I've got H = <(2 1 3 4 5 6)(7 8 10 9)> a subgroup of the symmetric group S_10 , and I have to calculate all the elements of H which have got order 6
If I'm not wrong, H can be written like this: H={b^i a^i | i {0,1,2,3} and j {0,1,2,3,4,5}}
I've defined: a=(1 3 4 5 6 2) and b=(7 8 10 9)

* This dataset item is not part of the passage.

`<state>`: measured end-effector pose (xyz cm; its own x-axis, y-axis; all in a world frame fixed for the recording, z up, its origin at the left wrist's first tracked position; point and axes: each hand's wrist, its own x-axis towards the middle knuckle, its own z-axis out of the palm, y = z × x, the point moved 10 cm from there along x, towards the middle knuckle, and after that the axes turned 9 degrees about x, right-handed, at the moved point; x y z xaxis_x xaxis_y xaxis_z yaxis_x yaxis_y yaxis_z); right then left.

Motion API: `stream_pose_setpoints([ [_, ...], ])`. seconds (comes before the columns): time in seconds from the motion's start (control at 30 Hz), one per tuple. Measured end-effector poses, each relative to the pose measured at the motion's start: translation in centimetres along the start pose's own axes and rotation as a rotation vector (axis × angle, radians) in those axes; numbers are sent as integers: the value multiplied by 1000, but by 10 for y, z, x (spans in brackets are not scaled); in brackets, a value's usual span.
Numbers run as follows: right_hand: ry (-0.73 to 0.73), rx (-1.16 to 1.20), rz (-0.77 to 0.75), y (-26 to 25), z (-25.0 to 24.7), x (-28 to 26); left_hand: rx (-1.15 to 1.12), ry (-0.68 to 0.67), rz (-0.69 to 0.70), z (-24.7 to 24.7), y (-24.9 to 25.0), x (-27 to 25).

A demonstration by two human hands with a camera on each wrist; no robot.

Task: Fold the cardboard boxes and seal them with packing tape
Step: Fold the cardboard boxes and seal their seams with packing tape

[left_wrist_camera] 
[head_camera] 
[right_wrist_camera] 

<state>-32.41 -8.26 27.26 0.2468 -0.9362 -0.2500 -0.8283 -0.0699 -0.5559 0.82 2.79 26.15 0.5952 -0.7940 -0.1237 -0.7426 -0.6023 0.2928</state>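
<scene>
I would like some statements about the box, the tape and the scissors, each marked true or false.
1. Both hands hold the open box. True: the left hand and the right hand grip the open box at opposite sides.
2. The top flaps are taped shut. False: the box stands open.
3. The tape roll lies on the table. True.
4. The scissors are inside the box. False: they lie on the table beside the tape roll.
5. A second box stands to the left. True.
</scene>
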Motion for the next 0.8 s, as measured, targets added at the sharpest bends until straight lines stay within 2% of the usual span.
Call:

I've calculated all the elements:
b^0 a^0
b^0 a^1
b^0 a^2
.
.
.
b^3 a^4
b^3 a^5
And what I've obtained is that the elements of order 6 are:
b^0 a^1 = (1 3 4 5 6 2)
b^0 a^5 = (1 2 6 5 4 3)
b^2 a^1 = (7 10)(8 9)(1 3 4 5 6 2)
b^2 a^2 = (7 10)(8 9)(1 4 6)(2 3 5)
b^2 a^3 = (7 10)(8 9)(1 5)(2 4)(3 6)
b^2 a^4 = (7 10)(8 9)(164)(253)
b^2 a^5 = (7 10)(8 9)(1 2 6 5 4 3)
But I'm not sure this is OK... Anyway, I would like to know a shorter way to find the elements of order 6 without calculating all the elements of H (if it's possible).
Because the cycle are disjoint they commute, so the order of the element $\sigma = \sigma_{1}\cdot \sigma_{2} = lcm(o(\sigma_{1}),o(\sigma_{2}))$, where $\sigma_{1} = (2\hspace{0.1cm} 1\hspace{0.1cm} 3 \hspace{0.1cm}4\hspace{0.1cm} 5 \hspace{0.1cm}6), \sigma_{2} = (7 \hspace{0.1cm} 8 \hspace{0.1cm} 10 \hspace{0.1cm}9)$. Since $o(\sigma_{2}) = 6, o(\sigma_{1}) = 4$ we have that $o(H) = o(\langle \sigma \rangle) = o(\sigma) = 12$, hence $H \cong \mathbb{Z}_{12}$, cyclic.
It follows that for each divisor $n$ of $12$ there are exatcly $\phi(n)$ elements of order $n$, where $\phi$ denotes the Euler function.
Edit : Since you have to count the elements when $n = 6$, if you know that there are $\phi(6) = 2$ such elements of order $6$ you know even which, since there are $2$ obvious choices for it, which are $\sigma^{2} = (2\hspace{0.1cm}3\hspace{0.1cm}5)(1\hspace{0.1cm}4\hspace{0.1cm}6)(7\hspace{0.1cm}10)(8\hspace{0.1cm}9)$ and its inverse.